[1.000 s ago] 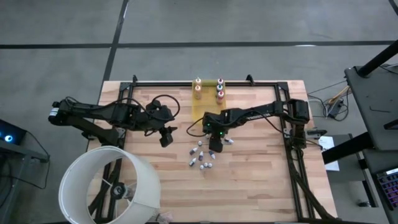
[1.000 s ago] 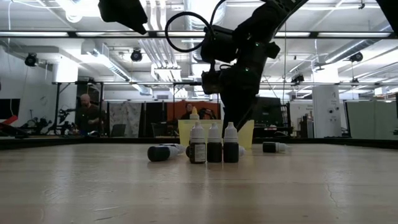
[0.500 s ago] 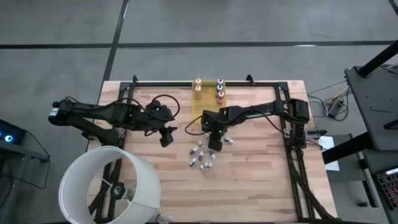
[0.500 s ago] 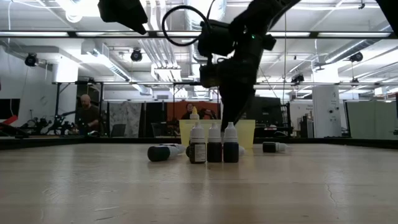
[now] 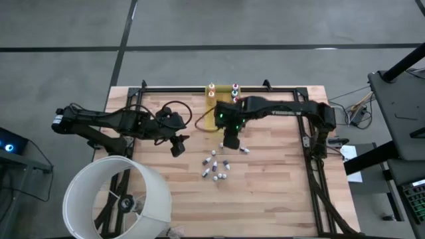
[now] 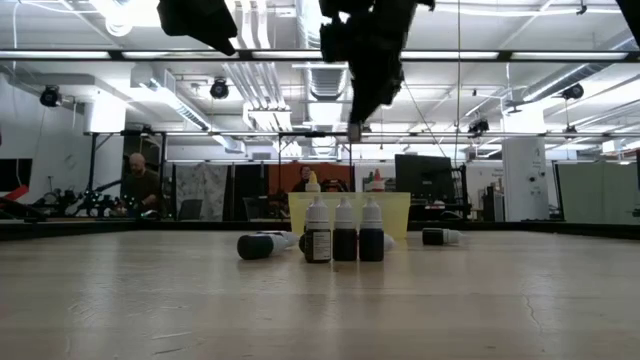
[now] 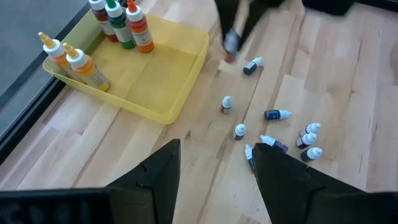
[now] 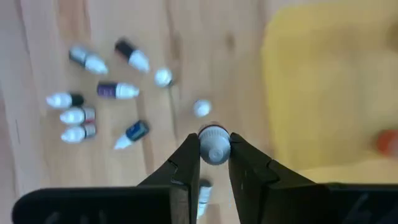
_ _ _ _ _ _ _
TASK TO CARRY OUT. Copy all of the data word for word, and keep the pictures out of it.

EXERCISE OUTPUT.
[1.000 s ago] 
[1.000 s ago] 
[0.500 s ago] 
[0.500 s ago] 
[now] 
[now] 
[now] 
[now] 

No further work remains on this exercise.